28 January 2013
SEX: America’s sexual repression is a malady disguised as a remedy.
By Kayla Chang, Copy Editor
You’re waiting in line at the grocery store. There’s a guy with a toilet-brush mustache standing too close behind you. The lady in front of you is arranging her items into some kind of weird gastronomic conga line, and you hate her for not making more efficient use of space. You figure you’re going to be there a while, so you glance over the magazine racks, fighting the urge to tip her cart over.
But you notice there’s something off about the magazines: right next to a cover advertising “101 Inspirational Cupcake Recipes” (what makes a cupcake recipe inspirational, anyway?) is one advertising “Flat Abs Fast!” Somehow, Americans are overfed, yet starving.
It’s the same way with sex. Any survey of the cultural landscape reveals that sex has never been more prevalent in American life, yet lawmakers with vaginas are banned for saying “vagina” in a debate about vaginas. Sex and politics have become so entangled that you can almost hear Rush Limbaugh hiss “Slut!” when you walk past the condom aisle.
40 years have passed since Roe v. Wade, yet there are literally hundreds of abortion restrictions still in place across the country. 70 percent of Americans now oppose overturning Roe, yet 87 percent of U.S. counties don’t have an abortion clinic. The conservative wing of the Republican Party has power far beyond its numbers and a voice louder than a more silent majority. These people are militants and ideologues that use religion as a ready-made vehicle for campaigning on sexual mores. They force their way into mainstream politics and into our bedrooms, voices trembling with crusading zeal, because they genuinely believe that they’re the only things keeping civilization intact. I mean, say what you will, but these people have more enthusiasm for preventing sex than most people do for having it.
Which brings me to a bigger point: America is sexually repressed. It’s what makes us so determined to undo decades of advancement in sex and women’s rights. It’s what’s made us all but institutionalize homophobia. And it’s what makes sexual violence a regular feature of the daily American news diet.
By wrapping normal sexual urges in a cloak of repressive shame, the human psyche tends to distort into perversions of desire. Nothing inspires murderous mayhem in human beings more reliably than the thwarting of sexual expression. America seems to have a higher tolerance for violence than it does for sex, even though violence is often accompanied by the release of sexual tension. This attitude is rooted in our fear of sex—the outward manifestation of societal sexual repression. That fear makes us feel weak, our anger over that weakness breeds hate and we use that hate to victimize the helpless.
Moreover, our general aversion to open and frank discussion of sex has left us clueless about our feelings, our bodies and our sexuality. In America, men can find pole dancers like there’s a trail of bread crumbs leading to them but can’t find a clitoris in broad daylight. We don’t see women simply as creatures of anatomy. Bikini-clad girls adorn the pages of gun magazines, armed to the teeth like they’re about to fight a band of Turkish rebels. By excessively sexualizing the human body, we’ve dehumanized it. Remember that there’s two ways to dehumanize people: dismissing them and idolizing them.

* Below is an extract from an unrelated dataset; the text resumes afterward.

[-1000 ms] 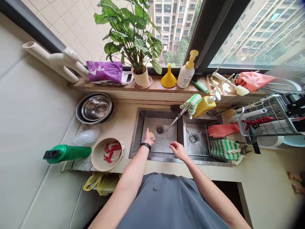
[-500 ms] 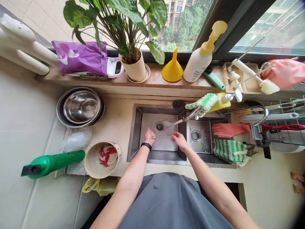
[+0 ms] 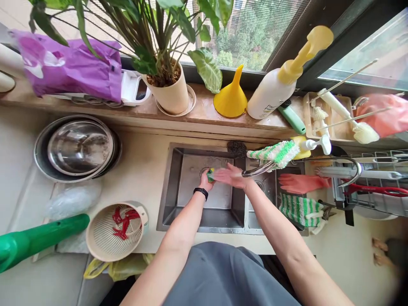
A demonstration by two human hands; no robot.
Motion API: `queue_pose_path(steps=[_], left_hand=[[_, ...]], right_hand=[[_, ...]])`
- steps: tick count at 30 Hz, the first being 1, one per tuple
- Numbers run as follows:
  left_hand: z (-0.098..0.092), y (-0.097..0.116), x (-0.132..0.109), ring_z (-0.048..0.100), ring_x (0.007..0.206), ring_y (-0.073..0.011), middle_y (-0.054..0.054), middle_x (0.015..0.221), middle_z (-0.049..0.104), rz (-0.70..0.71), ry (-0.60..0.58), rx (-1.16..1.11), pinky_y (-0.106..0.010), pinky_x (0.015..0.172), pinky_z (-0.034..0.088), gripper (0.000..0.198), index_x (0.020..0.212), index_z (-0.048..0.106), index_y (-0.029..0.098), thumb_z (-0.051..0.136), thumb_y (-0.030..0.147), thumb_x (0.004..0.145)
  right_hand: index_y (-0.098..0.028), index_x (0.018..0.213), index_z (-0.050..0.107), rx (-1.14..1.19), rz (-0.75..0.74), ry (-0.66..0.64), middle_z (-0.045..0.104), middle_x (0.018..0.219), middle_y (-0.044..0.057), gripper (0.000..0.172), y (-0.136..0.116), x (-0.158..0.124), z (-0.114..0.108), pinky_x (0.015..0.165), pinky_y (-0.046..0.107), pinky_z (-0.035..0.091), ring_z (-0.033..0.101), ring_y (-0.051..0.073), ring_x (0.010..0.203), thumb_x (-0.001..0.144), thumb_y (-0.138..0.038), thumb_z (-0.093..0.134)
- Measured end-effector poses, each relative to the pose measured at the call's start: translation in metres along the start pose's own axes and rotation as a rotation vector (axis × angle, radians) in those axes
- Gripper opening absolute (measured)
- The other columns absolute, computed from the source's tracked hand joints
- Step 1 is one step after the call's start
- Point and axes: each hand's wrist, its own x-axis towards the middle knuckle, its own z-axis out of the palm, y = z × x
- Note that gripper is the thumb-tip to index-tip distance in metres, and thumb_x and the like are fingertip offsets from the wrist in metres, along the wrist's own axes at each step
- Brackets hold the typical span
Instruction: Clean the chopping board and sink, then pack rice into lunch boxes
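Observation:
A small green-and-yellow sponge is held in my left hand, which wears a black wristband, above the left basin of the steel sink. Beside it, my right hand stretches its fingers flat toward the sponge; they are a little blurred, and I cannot tell whether they touch it. The faucet spout ends right at my right hand, with a green-and-white striped cloth draped over it. My hands partly cover the drain.
Left of the sink are a colander with red chilies, stacked metal bowls and a green bottle-like object. To the right lie pink gloves and a dish rack. A yellow funnel stands on the sill.
My right hand has moved left under the spout, close to my left hand, its fingers straightening. More of the sponge in my left hand shows. The view has shifted closer.

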Motion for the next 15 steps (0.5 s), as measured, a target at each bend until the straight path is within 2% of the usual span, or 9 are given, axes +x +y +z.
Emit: queue_pose_path(steps=[3,7,15], left_hand=[[0.012,-0.007,0.010,0.061,0.054,-0.0144,-0.004,0.067,0.068,-0.037,-0.009,0.019,-0.024,0.054,0.045,0.019,0.080,0.064,0.017,0.062,0.032,0.092],[0.021,-0.014,0.014,0.061,0.053,-0.0153,-0.002,0.065,0.067,-0.063,-0.029,0.036,-0.025,0.054,0.044,0.017,0.078,0.064,0.018,0.064,0.032,0.089],[0.020,-0.023,0.002,0.062,0.058,-0.0171,-0.004,0.066,0.067,-0.119,-0.067,0.097,-0.026,0.058,0.047,0.023,0.078,0.064,0.018,0.068,0.037,0.089]], right_hand=[[-0.017,0.087,0.072,-0.041,-0.036,-0.027,0.078,0.097,0.017,0.053,-0.003,-0.009,-0.007,0.102,0.050,0.055,0.074,0.029,0.105,0.101,-0.062,0.048],[-0.018,0.084,0.072,0.000,-0.072,-0.007,0.079,0.090,0.013,0.047,-0.006,-0.019,-0.013,0.102,0.048,0.056,0.075,0.028,0.102,0.099,-0.058,0.054],[-0.014,0.089,0.072,0.002,-0.099,0.096,0.078,0.094,0.015,0.036,0.001,-0.029,-0.002,0.097,0.046,0.059,0.075,0.026,0.101,0.103,-0.045,0.057]])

The problem starts with how we treat our youth. Teenagers are a sexually repressed minority. The government singles this group out and actively denies it information, health care services and the right to consensual sexual activity. Half of American schools don’t even allow teachers to answer simple questions about anal sex. We regard teen sex as something so dangerous that any means of discouraging it is justified: lying, fear mongering and jailing.

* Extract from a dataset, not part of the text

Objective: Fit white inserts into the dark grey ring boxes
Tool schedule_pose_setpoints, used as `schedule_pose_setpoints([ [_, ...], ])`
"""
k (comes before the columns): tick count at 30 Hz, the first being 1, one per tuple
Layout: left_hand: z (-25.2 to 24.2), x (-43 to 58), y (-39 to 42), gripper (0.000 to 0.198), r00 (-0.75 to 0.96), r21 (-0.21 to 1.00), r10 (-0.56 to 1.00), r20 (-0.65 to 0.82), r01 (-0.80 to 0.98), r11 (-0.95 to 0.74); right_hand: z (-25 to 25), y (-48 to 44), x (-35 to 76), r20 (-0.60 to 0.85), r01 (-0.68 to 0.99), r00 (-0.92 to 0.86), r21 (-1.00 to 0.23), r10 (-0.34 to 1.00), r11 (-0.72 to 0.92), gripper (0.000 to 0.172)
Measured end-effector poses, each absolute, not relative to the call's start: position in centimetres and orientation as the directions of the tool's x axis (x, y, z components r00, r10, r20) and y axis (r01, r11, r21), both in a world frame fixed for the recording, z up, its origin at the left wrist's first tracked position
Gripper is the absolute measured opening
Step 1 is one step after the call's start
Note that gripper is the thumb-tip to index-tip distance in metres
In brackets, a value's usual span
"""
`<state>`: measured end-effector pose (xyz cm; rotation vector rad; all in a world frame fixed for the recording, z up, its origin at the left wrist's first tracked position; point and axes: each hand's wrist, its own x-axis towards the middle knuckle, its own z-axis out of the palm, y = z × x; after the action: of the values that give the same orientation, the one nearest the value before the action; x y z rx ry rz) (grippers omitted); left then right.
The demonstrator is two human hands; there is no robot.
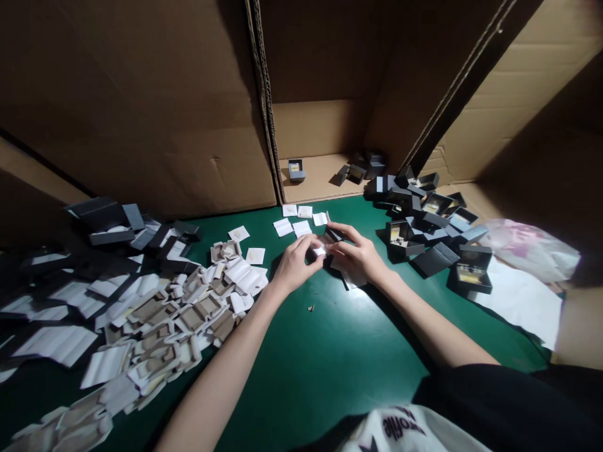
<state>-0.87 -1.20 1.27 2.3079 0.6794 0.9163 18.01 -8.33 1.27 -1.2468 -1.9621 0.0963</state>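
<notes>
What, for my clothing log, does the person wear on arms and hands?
The left hand and right hand are bare, forearms too: no gloves, watch or rings show. The right arm leaves a black sleeve; no sleeve shows on the left.

Green table top [330, 351]: work surface. Brown cardboard sheets [141, 94]: upright along the table's far edge, as walls; corrugated edge [264, 94] behind its centre. Light: dim.

single head cam, looks forward and down from above the green table [330, 351], close over both forearms, cardboard walls [141, 113] filling the far background
</notes>
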Motion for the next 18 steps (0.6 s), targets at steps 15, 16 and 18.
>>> schedule_pose_setpoints([
  [15, 1.0, -0.2, -2.3, 0.013, 0.619, 0.47, 0.62, 0.481, 0.415, -0.779, 0.8, -8.2, 17.1, 0.594, 0.788, -0.122, -0.43, 0.795, 0.442, 0.01],
  [16, 1.0, -0.2, -2.3, 0.011, 0.62, 0.479, 0.619, 0.482, 0.404, -0.779, 0.9, -8.2, 17.0, 0.594, 0.791, -0.122, -0.426, 0.795, 0.439, 0.011],
  [18, 1.1, -0.2, -2.3, 0.008, 0.622, 0.501, 0.616, 0.484, 0.38, -0.777, 0.9, -8.2, 17.0, 0.594, 0.791, -0.122, -0.425, 0.795, 0.439, 0.012],
])
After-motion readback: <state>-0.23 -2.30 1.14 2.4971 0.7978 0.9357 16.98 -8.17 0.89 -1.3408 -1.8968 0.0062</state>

That being said, you should never have sex unless you truly want to and are able to responsibly. Movies make it seem as though sex is almost curricular in American high schools, but it’s not. Teenagers are the awkward walking wounded of humanity, not its sexual apex.

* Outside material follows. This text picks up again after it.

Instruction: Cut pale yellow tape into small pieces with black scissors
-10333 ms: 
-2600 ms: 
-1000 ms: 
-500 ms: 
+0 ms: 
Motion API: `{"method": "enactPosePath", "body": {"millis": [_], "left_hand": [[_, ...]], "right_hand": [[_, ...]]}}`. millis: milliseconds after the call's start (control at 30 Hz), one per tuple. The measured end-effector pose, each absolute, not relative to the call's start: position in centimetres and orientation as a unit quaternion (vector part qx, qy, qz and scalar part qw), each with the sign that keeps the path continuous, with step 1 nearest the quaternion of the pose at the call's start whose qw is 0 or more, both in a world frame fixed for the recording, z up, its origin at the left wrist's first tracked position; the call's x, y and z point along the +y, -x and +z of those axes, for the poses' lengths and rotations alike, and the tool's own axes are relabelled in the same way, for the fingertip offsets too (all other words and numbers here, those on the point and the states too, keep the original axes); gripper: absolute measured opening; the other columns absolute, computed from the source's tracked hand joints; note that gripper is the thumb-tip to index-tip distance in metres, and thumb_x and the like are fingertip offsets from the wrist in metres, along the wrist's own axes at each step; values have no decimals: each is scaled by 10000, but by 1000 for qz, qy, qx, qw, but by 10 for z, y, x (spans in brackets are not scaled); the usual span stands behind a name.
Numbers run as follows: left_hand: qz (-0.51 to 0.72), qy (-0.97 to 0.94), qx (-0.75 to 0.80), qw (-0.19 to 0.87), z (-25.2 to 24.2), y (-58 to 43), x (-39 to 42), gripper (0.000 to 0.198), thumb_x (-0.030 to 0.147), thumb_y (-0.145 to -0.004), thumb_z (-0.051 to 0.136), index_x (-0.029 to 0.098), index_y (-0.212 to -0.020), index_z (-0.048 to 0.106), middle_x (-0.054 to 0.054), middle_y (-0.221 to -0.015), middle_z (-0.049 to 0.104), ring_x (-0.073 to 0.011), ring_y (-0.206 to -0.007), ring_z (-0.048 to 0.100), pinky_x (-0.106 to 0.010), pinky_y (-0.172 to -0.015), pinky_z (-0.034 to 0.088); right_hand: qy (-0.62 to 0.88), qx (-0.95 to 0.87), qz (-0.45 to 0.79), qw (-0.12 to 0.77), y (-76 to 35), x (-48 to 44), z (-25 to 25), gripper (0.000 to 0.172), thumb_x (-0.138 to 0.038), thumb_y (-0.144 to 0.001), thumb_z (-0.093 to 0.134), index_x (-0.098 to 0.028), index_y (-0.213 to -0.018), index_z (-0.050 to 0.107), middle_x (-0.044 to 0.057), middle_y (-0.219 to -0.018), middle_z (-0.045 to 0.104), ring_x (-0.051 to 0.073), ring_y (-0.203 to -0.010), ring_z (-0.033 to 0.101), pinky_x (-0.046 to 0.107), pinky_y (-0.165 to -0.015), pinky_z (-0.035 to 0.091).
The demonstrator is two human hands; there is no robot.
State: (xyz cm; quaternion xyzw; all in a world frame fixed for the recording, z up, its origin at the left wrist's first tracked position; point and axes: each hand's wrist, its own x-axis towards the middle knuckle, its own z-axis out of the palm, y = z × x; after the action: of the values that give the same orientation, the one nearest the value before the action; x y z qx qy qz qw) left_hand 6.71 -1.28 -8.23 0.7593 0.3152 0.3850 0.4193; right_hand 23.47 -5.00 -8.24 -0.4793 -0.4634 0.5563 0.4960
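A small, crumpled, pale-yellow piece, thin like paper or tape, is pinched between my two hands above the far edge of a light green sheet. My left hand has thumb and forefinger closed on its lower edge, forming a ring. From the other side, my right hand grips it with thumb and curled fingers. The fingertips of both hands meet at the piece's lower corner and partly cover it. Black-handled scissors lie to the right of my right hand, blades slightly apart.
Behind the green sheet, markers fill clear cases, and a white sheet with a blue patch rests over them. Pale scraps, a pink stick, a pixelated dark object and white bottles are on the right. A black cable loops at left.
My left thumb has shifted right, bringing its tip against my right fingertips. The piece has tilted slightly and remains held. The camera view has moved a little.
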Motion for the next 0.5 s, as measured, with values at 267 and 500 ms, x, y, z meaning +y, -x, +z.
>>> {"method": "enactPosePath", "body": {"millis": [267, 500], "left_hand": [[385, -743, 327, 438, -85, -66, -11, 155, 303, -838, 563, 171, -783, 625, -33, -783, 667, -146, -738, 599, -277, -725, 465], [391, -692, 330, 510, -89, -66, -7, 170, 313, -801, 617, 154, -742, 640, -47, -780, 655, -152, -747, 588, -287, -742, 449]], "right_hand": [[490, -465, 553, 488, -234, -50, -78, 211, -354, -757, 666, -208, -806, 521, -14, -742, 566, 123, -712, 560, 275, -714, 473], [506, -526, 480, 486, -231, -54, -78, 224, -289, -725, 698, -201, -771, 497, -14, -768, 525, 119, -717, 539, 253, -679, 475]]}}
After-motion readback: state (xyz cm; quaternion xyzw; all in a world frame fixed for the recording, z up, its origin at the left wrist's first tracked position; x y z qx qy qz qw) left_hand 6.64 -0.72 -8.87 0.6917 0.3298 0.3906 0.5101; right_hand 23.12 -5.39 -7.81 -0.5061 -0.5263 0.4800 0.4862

But maybe you meet someone. Maybe it’s her loud piano-bang laugh, or his busy, penetrating eyes. Maybe it’s the way she looks as though she’s always thinking about five things at once, one of them dirty. Maybe it’s the way he smells good even when he doesn’t. Maybe she says something that jars you, makes you feel as if you’ve just had a shot of tequila. Maybe you catch him quietly reading Kierkegaard under his desk.
Who knows? Point is, you’ve met someone, and this someone has cracked you like a spine. It’s important to remember that despite all the politics and sanctimonious diatribe, this feeling is a fundamental part of our nature. Sex has nothing to do with morality. And when you strip away the pretense of guilt and shame and ignorant pride, you find that at the heart of sex lies something vitally pure: human beauty.